▶ **EXERCISE PROMPT**: Look through the entries below. Say how many lines include "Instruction", with nothing added.

▶ **EXERCISE MATERIAL**:
--------------------------------
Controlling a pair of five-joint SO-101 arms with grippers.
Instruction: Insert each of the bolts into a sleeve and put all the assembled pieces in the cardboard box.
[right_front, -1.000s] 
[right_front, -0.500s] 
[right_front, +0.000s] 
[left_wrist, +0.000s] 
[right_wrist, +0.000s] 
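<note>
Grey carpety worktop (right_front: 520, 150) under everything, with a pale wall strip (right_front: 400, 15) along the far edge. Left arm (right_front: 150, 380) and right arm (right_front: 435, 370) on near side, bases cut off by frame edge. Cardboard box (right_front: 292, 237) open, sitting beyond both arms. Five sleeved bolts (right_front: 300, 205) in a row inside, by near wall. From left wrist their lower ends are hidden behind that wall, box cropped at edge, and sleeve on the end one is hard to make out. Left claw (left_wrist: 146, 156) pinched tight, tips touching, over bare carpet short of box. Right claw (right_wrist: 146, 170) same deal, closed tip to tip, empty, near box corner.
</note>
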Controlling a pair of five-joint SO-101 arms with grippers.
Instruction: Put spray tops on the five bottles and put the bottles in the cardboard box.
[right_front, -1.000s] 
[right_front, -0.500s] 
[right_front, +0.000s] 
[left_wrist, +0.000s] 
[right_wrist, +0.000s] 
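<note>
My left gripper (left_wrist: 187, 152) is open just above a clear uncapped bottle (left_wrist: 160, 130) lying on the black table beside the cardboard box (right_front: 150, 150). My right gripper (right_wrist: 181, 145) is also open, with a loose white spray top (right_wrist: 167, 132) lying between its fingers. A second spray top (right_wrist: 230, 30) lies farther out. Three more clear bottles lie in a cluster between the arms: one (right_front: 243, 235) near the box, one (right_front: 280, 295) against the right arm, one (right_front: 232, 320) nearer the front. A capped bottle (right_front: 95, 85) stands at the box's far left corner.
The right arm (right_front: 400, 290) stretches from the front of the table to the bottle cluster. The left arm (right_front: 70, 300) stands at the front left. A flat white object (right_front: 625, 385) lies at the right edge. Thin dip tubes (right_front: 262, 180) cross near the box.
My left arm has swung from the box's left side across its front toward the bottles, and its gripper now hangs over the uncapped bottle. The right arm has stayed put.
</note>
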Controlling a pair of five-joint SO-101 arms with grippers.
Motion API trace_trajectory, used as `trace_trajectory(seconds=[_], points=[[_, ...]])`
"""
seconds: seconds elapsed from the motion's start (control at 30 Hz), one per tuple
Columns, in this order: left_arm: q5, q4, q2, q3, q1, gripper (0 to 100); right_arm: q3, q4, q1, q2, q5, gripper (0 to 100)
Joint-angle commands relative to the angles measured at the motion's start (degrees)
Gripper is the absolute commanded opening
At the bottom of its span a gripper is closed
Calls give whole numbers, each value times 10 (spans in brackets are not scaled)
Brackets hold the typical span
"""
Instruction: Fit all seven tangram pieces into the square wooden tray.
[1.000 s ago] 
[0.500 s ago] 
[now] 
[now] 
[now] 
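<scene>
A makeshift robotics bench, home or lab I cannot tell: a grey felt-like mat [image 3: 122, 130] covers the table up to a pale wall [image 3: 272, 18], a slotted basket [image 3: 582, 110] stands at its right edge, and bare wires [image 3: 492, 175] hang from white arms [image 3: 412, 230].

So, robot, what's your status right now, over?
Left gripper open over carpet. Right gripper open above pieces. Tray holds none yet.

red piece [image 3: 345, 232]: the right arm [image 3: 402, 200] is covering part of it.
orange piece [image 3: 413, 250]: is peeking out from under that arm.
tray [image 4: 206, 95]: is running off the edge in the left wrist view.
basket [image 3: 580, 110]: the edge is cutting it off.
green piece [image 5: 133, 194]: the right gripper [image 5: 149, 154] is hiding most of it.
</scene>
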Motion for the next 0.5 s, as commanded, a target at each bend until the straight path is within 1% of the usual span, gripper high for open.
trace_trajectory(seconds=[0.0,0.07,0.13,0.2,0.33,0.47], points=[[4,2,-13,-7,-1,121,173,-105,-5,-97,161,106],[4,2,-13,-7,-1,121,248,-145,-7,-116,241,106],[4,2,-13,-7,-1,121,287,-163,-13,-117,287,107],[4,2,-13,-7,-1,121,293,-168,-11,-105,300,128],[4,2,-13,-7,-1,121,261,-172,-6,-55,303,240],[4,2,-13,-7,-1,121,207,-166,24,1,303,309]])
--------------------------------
▶ **RESPONSE**: 3